Codecraft

software = science + art + people

Big Crud Isn't Big Data

2013-04-09

“Big Data” is another one of those buzz words that seems to be everywhere these days. We hear stories regularly about how fast the world’s data grows and how big it’s going to be by 20xx. Vendors then reason that we should buy their wares to cope. This infographic is typical:

dataneversleeps_2-0_v2

I have several deep professional connections to big data[1], going back decades, so when I say I think a lot of it is manufactured silliness, I’m hoping you’ll pause before laughing me off.

The fact is, most of the “data” that’s exploding is not hard-won intellectual treasure for the ages; it’s marginal stuff like the viewing history on Fred Flintstone’s deleted Netflix account. More than big data, we’re experiencing a “big crud” wave, because we’re pack rats. This comic has it right:

image credit: Ryan North (qwantz.com)

I’m not claiming that all big data is worthless; some amazing things become possible at the scale of billions of records. For Netflix, maybe Fred Flintstone’s viewing history is valuable. Maybe. However, big data is only an asset if we can derive some value from it. And an awful lot of big data doesn’t pass that smell test, either because our tools are inadequate, or because the data becomes stale, or because it wasn’t particularly interesting data to start with.
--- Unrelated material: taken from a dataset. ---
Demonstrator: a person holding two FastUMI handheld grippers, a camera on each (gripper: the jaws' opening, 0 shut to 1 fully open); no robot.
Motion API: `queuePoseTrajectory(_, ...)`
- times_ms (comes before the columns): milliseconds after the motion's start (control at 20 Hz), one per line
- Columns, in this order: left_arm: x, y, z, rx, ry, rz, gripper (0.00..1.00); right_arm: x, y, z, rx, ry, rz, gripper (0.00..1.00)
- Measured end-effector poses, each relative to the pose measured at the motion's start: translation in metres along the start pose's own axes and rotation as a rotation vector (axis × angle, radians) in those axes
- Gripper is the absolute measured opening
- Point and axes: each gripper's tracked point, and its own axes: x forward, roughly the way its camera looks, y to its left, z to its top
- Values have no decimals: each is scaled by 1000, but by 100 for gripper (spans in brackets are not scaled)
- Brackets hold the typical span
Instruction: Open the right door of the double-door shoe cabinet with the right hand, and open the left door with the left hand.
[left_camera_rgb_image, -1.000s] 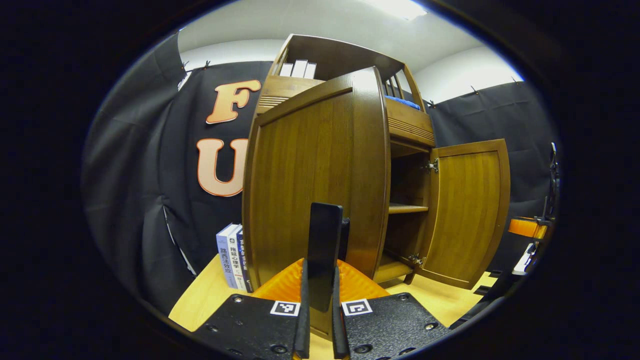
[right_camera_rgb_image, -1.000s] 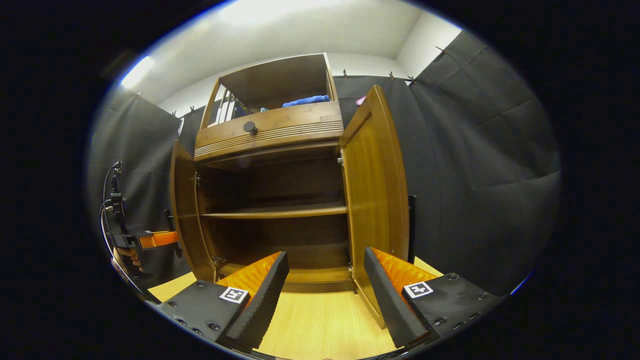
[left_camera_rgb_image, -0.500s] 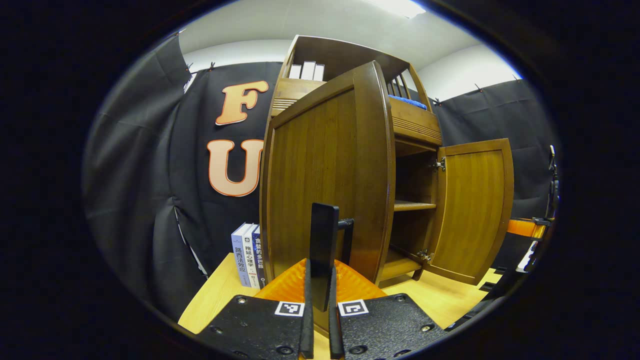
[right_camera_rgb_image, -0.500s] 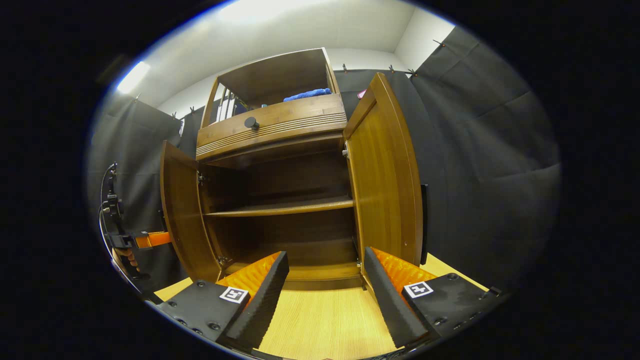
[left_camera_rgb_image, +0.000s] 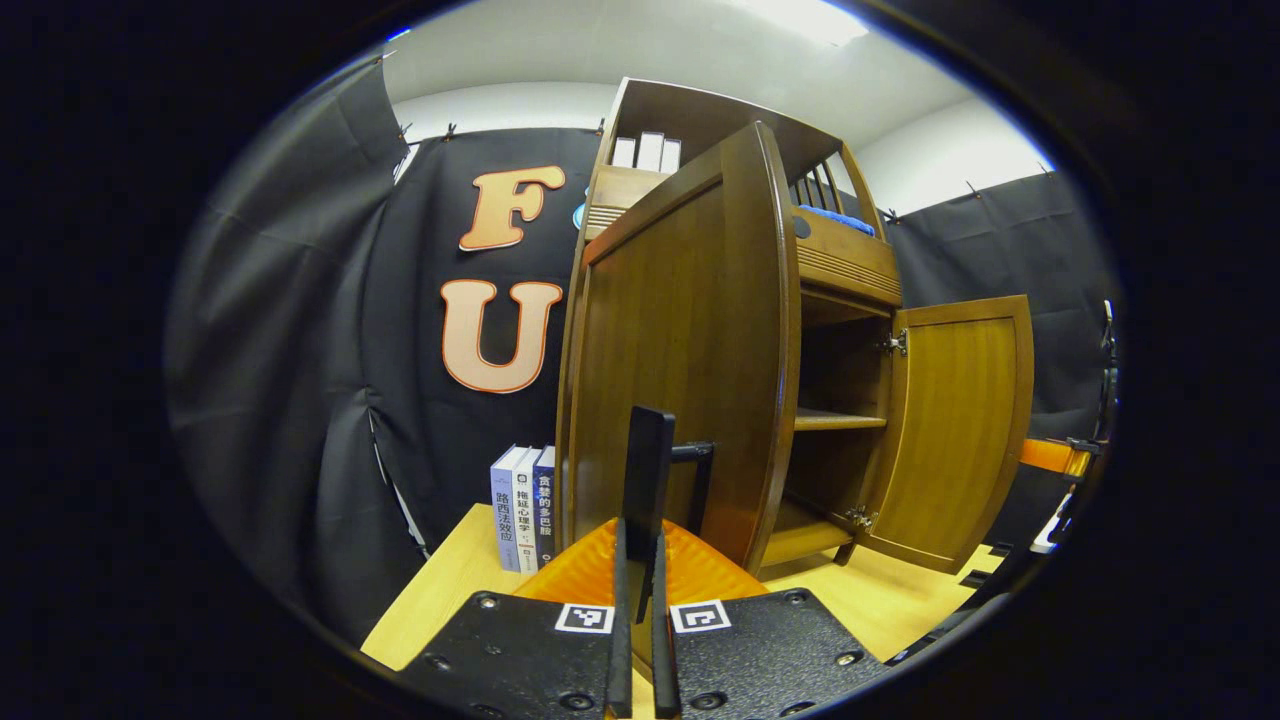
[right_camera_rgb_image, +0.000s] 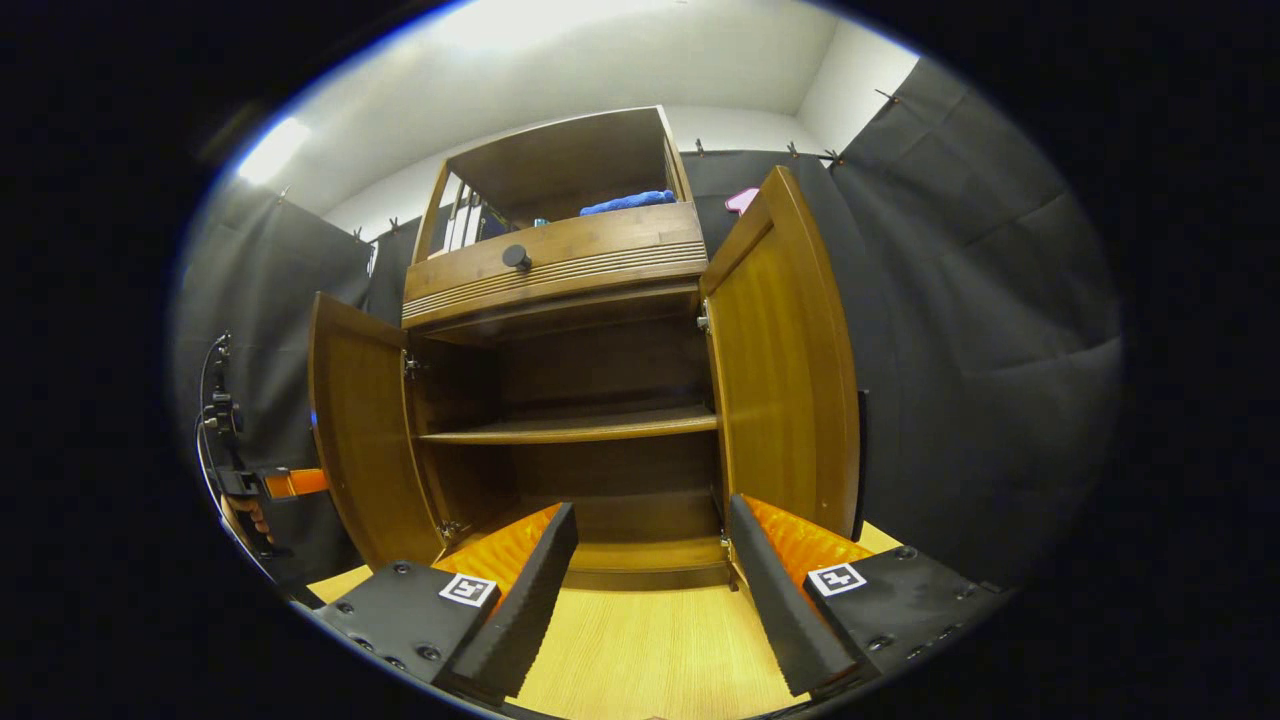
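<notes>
The brown shoe cabinet (right_camera_rgb_image: 560, 270) stands on a light wooden table with both doors swung out. In the left gripper view the left door (left_camera_rgb_image: 670, 340) fills the middle, its outer face toward me. My left gripper (left_camera_rgb_image: 640, 545) is shut on that door's black bar handle (left_camera_rgb_image: 648, 470). The right door (left_camera_rgb_image: 955, 430) stands wide open beyond it. In the right gripper view my right gripper (right_camera_rgb_image: 650, 560) hangs open and empty before the cabinet's bare shelf (right_camera_rgb_image: 580, 428), between the left door (right_camera_rgb_image: 360, 430) and the right door (right_camera_rgb_image: 785, 370). The left gripper (right_camera_rgb_image: 290, 483) shows at the far left.
Three books (left_camera_rgb_image: 522, 505) stand on the table (right_camera_rgb_image: 650, 650) left of the cabinet. Above the doors is a drawer with a black knob (right_camera_rgb_image: 517, 257) and an open top shelf holding a blue cloth (right_camera_rgb_image: 625, 203). The right door's handle (right_camera_rgb_image: 861, 460) sticks out behind it.
The left door has swung farther open with my left gripper still on its handle. The right gripper stays open and has hardly moved.
</notes>
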Motion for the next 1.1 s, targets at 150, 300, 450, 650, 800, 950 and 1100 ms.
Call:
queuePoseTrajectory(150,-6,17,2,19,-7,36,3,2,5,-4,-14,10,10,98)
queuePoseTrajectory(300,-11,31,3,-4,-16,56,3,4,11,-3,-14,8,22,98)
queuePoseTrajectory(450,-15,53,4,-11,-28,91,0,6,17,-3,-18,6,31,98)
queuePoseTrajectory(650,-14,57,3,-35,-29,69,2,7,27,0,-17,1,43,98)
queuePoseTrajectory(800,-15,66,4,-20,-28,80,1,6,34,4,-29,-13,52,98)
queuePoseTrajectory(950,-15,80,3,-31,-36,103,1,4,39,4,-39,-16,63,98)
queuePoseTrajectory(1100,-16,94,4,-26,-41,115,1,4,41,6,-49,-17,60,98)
The value we want to derive is insight.

If you’re willing to be serious about the big data wave, then find the best of breed tools that push what’s possible. I recommend capturing value from big data while it’s in flight, and not storing it at all.

If you don’t want to surf the wave, then I have a relatively easy[2] solution. It’s called the delete button. Go watch an episode of “Hoarders” and tell me I’m wrong. :-)


[1] I worked in the backup industry for over a decade, including on BackupExec and NetBackup, which collectively owned most of the world's backups. When hundreds or thousands of clients stream over infiniband to media servers backed by peta-scale tape farms, and then use backups for security auditing and disaster recovery planning and regulatory compliance, that's big data. I also worked in the search industry. We used to get requirements like "We need to index 380 billion tweets. How long would that take?" Or, "We'd like to index each trade on the New York Stock Exchange, the FTSE, and the Tokyo Stock Exchange. We want to do it in realtime, and support thousands of queries per second at the same time." Yep. I wasn't kidding about the world needing Perfect Search technology. Now I work at Adaptive Computing, which happens to A) make the scheduling software that runs the largest supercomputers on the planet; and B) sell cloud management software that's at the core of some of the world's largest private cloud deployments. Each of these markets generates serious big data war stories. [2] I know, I know. Deleting isn't easy. You have to know what can be deleted and what can't. You have regulatory compliance issues. I still claim that getting better at deleting is easier than getting better at big data. That's probably a good subject for another post...

Comments

  • Jesse Harris, 2013-04-09:

    Data that isn't valuable today could be critical tomorrow, and getting rid of it is irreversible. The very nature of data forces us to become digital packrats, accumulating and maintaining bits (pun intended) of cruft for what seems like an incomprehensible period of time. With storage getting cheaper and cheaper, there's not much disincentive to do so. I was really disappointed that Microsoft backed off of its ambitious WinFS project. It would have helped home users tame some of this ever-increasing data.